Certes, la loi, aussi perfectionnée qu’elle puisse être, et les acteurs de l’institution judiciaire, aussi motivés et compétents qu’ils soient, ne pourront jamais empêcher toute récidive.
Mais il est de notre responsabilité de faire le maximum, dans les limites d’un Etat de droit soucieux de respecter la dignité de la personne et les libertés individuelles, pour réduire autant que possible ce risque de récidive, spécialement lorsqu’il s’agit de crimes causant des dommages irréparables.

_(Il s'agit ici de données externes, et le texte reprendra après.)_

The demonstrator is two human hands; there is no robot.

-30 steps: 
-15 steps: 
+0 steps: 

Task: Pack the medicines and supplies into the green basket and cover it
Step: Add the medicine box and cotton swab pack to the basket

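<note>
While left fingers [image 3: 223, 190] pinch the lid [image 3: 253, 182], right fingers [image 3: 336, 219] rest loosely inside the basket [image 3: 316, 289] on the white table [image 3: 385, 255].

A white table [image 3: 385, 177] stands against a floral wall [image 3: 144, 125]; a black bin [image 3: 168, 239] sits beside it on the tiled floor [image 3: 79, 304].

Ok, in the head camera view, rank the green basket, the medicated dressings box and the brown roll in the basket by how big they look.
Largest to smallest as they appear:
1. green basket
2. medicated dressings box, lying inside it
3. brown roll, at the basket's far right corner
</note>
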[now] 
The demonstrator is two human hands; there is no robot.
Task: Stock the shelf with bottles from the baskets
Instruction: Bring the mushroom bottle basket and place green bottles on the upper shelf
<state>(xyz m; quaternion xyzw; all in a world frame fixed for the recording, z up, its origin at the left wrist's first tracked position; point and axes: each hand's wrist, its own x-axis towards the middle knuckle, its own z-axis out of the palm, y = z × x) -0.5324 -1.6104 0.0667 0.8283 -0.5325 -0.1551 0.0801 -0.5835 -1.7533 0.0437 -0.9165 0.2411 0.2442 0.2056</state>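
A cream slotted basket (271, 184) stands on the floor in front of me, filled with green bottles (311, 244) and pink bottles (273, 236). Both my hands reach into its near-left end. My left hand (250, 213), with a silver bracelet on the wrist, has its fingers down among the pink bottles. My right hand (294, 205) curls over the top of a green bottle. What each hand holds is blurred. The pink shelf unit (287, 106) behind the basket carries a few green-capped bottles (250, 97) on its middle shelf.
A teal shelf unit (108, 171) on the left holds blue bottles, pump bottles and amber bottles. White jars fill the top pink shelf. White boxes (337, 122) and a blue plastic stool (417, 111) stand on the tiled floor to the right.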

Nous devons cela aux justiciables, nous devons cela aux victimes, dont la défense des intérêts doit rester un des soucis constant du législateur et du Gouvernement.
Cela suppose que la justice fasse preuve à l’égard des récidivistes de la fermeté nécessaire, et qu’à l’égard des primo-délinquants - comme de ceux qui ont déjà récidivé - elle mette en place, dès lors qu’un risque de récidive est avéré, les mesures de surveillance et de contrôle appropriées après la libération des personnes, en utilisant pleinement les progrès de la science, tant au plan médical qu’au plan technique.
C’est très précisément ce qu’a fait la loi du 17 juin 1998 avec le suivi socio-judiciaire et l’injonction de soin.
C’est très précisément ce que poursuit la présente proposition de loi, avec notamment le placement sous surveillance électronique mobile, et, comme je le propose maintenant, le placement sous surveillance judiciaire.
Je vous demande donc, avec conviction et fermeté, d’adopter ce texte avec les amendements de votre commission des lois et ceux déposés par le Gouvernement.